What's wrong with this video? Comparing Explainers for Deepfake Detection

Authors: Samuele Pino, Mark James Carman, Paolo Bestagini

Published: 2021-05-12 18:44:39+00:00

AI Summary

This research compares different explanation techniques for deepfake detection models. The authors adapt and extend SHAP, GradCAM, and self-attention models to explain the predictions of EfficientNet-based deepfake detectors, proposing new metrics to evaluate explanations and conducting a user survey.

Abstract

Deepfakes are computer manipulated videos where the face of an individual has been replaced with that of another. Software for creating such forgeries is easy to use and ever more popular, causing serious threats to personal reputation and public security. The quality of classifiers for detecting deepfakes has improved with the releasing of ever larger datasets, but the understanding of why a particular video has been labelled as fake has not kept pace.
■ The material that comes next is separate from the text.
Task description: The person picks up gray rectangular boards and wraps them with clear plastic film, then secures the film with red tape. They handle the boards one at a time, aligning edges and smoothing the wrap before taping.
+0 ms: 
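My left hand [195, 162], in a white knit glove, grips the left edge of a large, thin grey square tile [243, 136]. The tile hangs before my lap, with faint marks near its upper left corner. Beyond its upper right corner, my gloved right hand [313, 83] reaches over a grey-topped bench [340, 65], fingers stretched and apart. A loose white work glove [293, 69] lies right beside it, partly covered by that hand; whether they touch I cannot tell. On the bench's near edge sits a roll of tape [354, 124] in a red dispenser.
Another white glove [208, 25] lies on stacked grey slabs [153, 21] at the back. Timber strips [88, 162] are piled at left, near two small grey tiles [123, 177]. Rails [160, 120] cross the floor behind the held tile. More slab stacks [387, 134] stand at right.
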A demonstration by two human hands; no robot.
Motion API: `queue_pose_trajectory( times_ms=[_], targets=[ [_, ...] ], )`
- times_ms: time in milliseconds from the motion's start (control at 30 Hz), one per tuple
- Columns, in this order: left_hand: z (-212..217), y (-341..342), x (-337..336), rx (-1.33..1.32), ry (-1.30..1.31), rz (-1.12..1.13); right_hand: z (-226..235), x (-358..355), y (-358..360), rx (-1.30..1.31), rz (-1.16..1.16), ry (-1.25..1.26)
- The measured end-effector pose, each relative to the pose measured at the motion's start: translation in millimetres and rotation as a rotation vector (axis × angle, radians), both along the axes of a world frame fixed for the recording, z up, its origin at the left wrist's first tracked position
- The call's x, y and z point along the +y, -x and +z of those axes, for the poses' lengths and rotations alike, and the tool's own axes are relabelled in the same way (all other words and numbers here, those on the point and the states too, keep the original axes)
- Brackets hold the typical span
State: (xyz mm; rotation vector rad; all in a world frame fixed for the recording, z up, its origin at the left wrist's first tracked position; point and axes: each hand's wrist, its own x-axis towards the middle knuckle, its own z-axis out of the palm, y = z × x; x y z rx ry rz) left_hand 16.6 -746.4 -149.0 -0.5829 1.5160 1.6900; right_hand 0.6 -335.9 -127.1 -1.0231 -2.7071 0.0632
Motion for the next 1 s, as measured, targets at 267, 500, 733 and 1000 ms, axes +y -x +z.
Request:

In this work we develop, extend and compare white-box, black-box and model-specific techniques for explaining the labelling of real and fake videos. In particular, we adapt SHAP, GradCAM and self-attention models to the task of explaining the predictions of state-of-the-art detectors based on EfficientNet, trained on the Deepfake Detection Challenge (DFDC) dataset. We compare the obtained explanations, proposing metrics to quantify their visual features and desirable characteristics, and also perform a user survey collecting users' opinions regarding the usefulness of the explainers.


Key findings
The study compares several explanation methods for deepfake detection, proposing new evaluation metrics. Results demonstrate that certain techniques provide more stable and coherent explanations than others. A user survey provided subjective assessment of explanation quality.
Approach
The study adapts and extends existing explanation techniques (SHAP, GradCAM, self-attention) to analyze deepfake detection models based on EfficientNet. A novel 3D segmentation method for SHAP is introduced to handle video data, and GradCAM is modified for binary classification. The explanations are evaluated using intrinsic metrics and a user survey.
Datasets
Deepfake Detection Challenge (DFDC) dataset
Model(s)
EfficientNet (B4 and B7), EfficientNet with self-attention (LTPA), Bonettini's self-attention model
Author countries
Italy